Еще можно было все-все вернуть к исходной точке – отпрянуть, оттолкнуть его, применить прием джиу-джитсу… Поцелуй… Он поднял ее на руки, зарываясь лицом в волосы, не отпуская. Поцелуй… Все попытки к сопротивлению быстро угасли. Слишком даже быстро.
Огни большого города…
Чарли Чаплин с тросточкой… прыг-скок со звезды на звезду…
Вздувшиеся от ночного ветра шторы открытого настежь балкона…
МОЖНО НЕ БОЯТЬСЯ – БАРМАГЛОТ НЕ ПРИЛЕТИТ. Я ПОД НАДЕЖНОЙ ЗАЩИТОЙ.
Странное чувство: темной осенней ночью заново родиться на белый свет – уже взрослой. И все вроде прежнее, привычное – стены, потолок, постель. И совершенно другое. И ты – другая, новая.

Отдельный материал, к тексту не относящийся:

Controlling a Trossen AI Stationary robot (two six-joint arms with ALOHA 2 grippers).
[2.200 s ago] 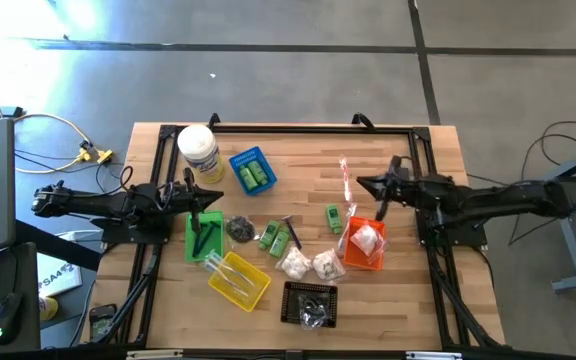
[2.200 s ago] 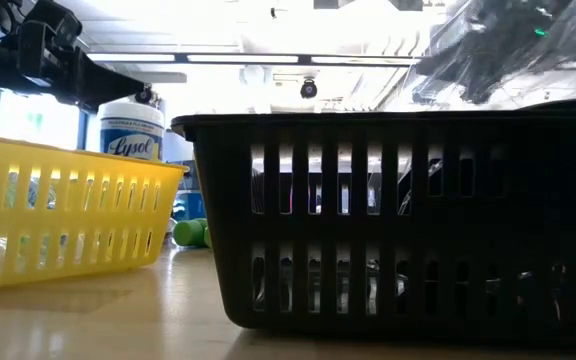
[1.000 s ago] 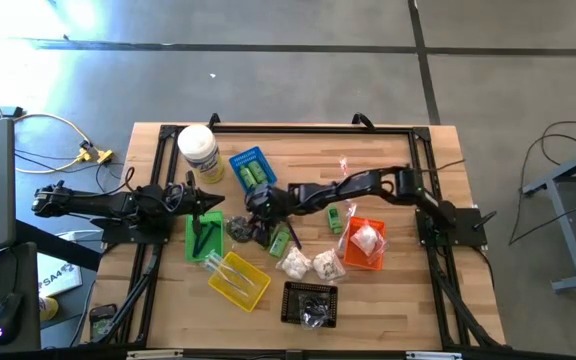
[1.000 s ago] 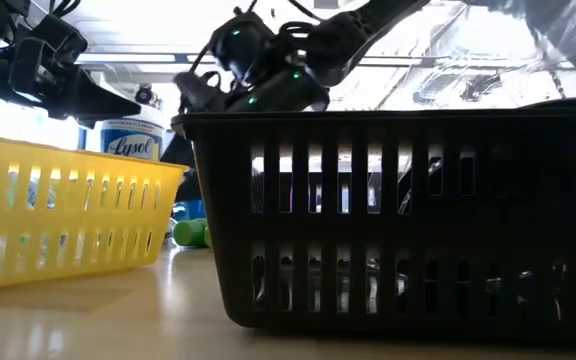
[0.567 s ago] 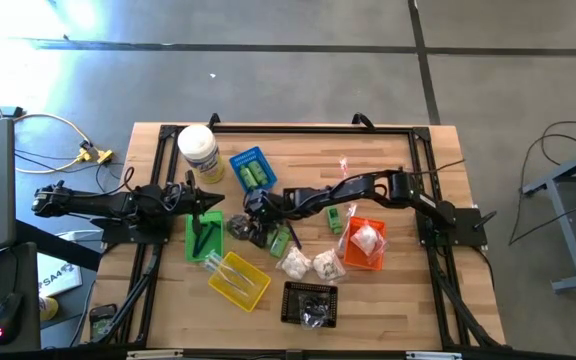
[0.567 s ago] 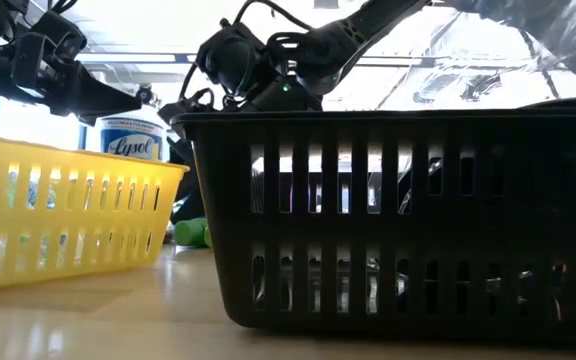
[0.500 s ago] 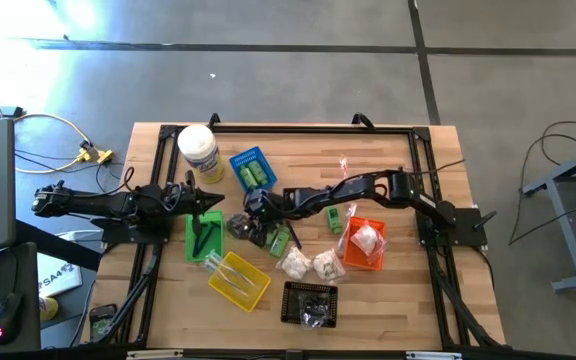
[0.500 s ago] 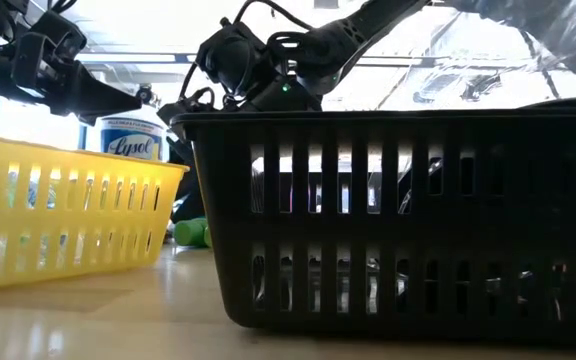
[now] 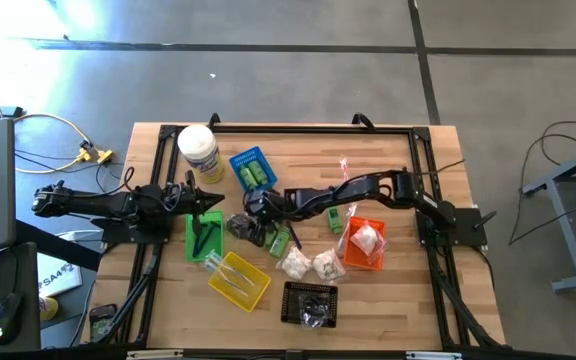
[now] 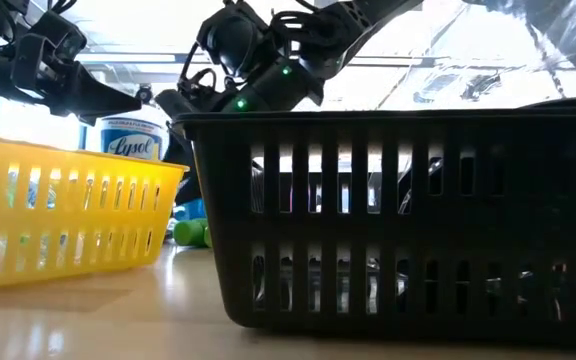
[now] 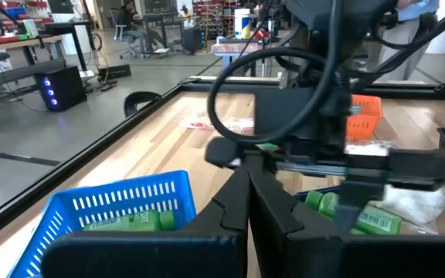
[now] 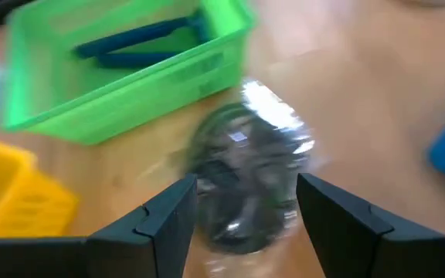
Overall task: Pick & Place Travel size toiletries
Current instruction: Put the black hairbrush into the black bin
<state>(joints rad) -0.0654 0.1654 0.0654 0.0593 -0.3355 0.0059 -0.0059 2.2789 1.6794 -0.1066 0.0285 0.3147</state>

На его плече был шрам: три продольные глубокие зарубки.
– Откуда это?
– Оттуда.
– Я серьезно.
– И я серьезно. – Он поцеловал ее глаза. – Из армии, на память о десанте.
– Потому ты так дерешься… Ты ее спас, эту тетку.
– Наплевать на нее. А ты за меня испугалась там, у машины?